Bu günleri, “Ekonomik durumumuz iyi değildi. Babam Migros’tan emeklidir. Yaz tatillerinde ayakkabı, kitap parasına yardımcı olmak için çalışırdım” diye açıklamıştır.
Akabinde tiyatroya devam ederken şu anki adı Marmara Üniversitesi İletişim Fakültesi olan Gazetecilik ve Halkla İlişkiler Yüksekokulu’nda iki yıl öğrenim görmüş.
Buradaki eğitimini yoğun tiyatro turneleri sebebiyle yarım bırakan Kemal Sunal, 1992’de çıkan öğrenci affı ile eğitimine üniversitenin ikinci sınıfından devam ederek,
Tam 51 yaşında iken 1995 yılında mezun olmuş.
Ünlü sanatçı, daha sonra fakültenin Radyo, Televizyon ve Sinema Bölümünde yüksek lisans yaparak, “Televizyon ve Sinemada Kemal Sunal Güldürüsü” başlıklı bir tez hazırladı.
Hayat bazı fırsatları sunar bizlere,
Ancak,
Önemli olan o fırsatları ne kadar doğru değerlendirebildiğimizdir.
İşte,
Felsefe hocası Belkıs Balkır’ın sanatçıyı Müşfik Kenter ile tanıştırmasının da Kemal Sunal’ın kariyerinde önemli bir yeri vardır
Çocukluğumuzun en büyük eğlence kaynaklarından birisiydi rahmetli…
Arkadaşlar arasında onun esprilerini ve taklidini yapar;
Herkes belki de onlarca kere izlemiş olsa da, yine de her defasında gülerdik.
Araştırdım tam seksen iki filmde rol almış,
Aslında,
Sadece Hababam Sınıfı filminde oynadığı karakter olmasına rağmen, o bizim akıllarımızda hep İnek Şaban olarak yer etmişti.
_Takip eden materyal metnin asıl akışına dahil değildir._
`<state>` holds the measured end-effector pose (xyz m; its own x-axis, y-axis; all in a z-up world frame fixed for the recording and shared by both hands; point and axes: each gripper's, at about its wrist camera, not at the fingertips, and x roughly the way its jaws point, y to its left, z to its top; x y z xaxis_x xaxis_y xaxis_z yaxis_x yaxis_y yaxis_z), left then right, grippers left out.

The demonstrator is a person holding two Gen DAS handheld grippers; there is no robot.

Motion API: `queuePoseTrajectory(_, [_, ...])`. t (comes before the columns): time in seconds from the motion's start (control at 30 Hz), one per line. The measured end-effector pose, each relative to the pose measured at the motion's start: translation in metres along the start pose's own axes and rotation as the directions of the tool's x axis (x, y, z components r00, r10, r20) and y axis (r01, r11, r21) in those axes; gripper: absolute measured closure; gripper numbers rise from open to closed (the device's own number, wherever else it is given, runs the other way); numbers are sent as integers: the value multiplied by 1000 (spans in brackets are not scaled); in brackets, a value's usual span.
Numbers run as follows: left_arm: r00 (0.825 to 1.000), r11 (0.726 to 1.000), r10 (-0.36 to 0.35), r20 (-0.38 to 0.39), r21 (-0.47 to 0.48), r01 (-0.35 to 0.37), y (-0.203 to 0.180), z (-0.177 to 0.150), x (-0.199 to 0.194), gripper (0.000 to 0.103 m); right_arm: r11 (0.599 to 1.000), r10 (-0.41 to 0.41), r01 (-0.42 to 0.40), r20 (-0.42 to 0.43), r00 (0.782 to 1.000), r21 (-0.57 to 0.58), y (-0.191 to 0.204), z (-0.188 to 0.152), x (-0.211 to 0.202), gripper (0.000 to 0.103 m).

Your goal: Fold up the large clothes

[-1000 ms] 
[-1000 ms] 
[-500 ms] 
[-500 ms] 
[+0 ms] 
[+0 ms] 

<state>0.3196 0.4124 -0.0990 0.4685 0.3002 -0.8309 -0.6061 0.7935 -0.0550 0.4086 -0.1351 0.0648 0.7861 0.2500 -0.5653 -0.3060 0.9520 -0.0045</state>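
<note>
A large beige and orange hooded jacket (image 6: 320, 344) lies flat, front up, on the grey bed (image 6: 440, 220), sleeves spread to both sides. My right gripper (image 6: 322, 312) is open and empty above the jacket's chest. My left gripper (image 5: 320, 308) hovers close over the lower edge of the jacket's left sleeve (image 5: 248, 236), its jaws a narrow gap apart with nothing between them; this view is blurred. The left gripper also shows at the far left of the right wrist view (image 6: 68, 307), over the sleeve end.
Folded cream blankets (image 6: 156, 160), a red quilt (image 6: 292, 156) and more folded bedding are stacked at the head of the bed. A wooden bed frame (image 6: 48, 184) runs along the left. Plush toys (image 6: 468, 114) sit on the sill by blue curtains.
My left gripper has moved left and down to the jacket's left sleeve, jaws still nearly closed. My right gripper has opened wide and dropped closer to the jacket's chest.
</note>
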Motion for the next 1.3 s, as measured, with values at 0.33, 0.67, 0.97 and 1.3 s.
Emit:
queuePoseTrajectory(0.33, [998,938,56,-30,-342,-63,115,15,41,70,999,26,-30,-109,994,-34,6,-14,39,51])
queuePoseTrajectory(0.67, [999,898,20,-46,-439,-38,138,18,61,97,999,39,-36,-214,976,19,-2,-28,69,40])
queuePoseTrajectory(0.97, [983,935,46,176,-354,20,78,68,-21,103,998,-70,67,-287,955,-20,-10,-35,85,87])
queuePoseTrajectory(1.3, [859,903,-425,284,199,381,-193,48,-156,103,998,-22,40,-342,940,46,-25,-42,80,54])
Özellikle bizim kuşağın çocukluğunun en büyük eğlencesi İnek Şaban ya da Zeki Alasya-Metin Akpınar filmlerini izlemekti.
İtiraf etmeliyim;
Geç ergenlik ve üniversite yıllarım esnasında bu filmleri sıradan, bayağı ve çok avam buluyordum.
Gerçi o dönemlerde bizler hiçbir şeyi beğenmiyorduk ki…
Yaş kemale ermeye başladıktan sonra ise, toplum nezdinde bu kadar yoğun karşılık bulmasını daha iyi anlar oldum.
Çünkü,
Tüm halk sanatçıları bazen biraz mübalağalı şekilde de olsa, 82 filmde rol alarak hep bizi anlatıyordu aslında.
Toplum olarak bizim sorunlarımız,
Bizim gündelik hayatta karşılaştığımız sıkıntılar vardı ana temada…
Kemal Sunal bir nevi film makinesi gibiydi,
Zorlayın hafızalarınızı;
Haylaz öğrenci,
Çöpçü,
Kapıcılar kralı,
Üç kağıtçı,
Tokatçı memur
Dalavereci siyasetçi,
Hileci hurdacı esnaf,
Köşeyi dönen adam,
Din taciri bakkal hacı amca…
Hepsi bizim yaşamımızın gerçekliği, sosyal hayatımızdan birer kesit değil miydi?
İşte tüm bunların bilincimizde ya da bilinçaltımızda bıraktığı bir iz olduğu için de bizde bir karşılığı vardı;
O yüzden çok sevdik biz Yeşilçam karakterlerini…
Hile Hurda
Yukarıdaki paragrafta “hile hurda” ikilemesini kullanınca geçenlerde öğrendiğim bir kelime köken bilgisini paylaşmak istedim.
“Hurda” sözcüğü Farsça’ daki “hurde” sözünden dilimize geçmiş,
Esas anlamı “yenilip içildikten sonra geride kalan döküntüler, fazlalıklar” demek.
Buradan sebeple zaman içerisinde “kırık dökük eşyalar” anlamını almış.
“Hırdavat” sözcüğü ise hurdanın çoğuludur.
Fakat bizim deyimimizdeki “hurda“nın bu “hurda” ile hiç bir ilgisi yok!!!
Arapça’ da “hile, aldatma” anlamındaki “hud’a” kelimesi “hile” ye yanaşarak bir nevi ikileme
kurmuş,
Aslı “hile hud’a” iken zaman içerisinde “hile hurda” ya dönüşmüş.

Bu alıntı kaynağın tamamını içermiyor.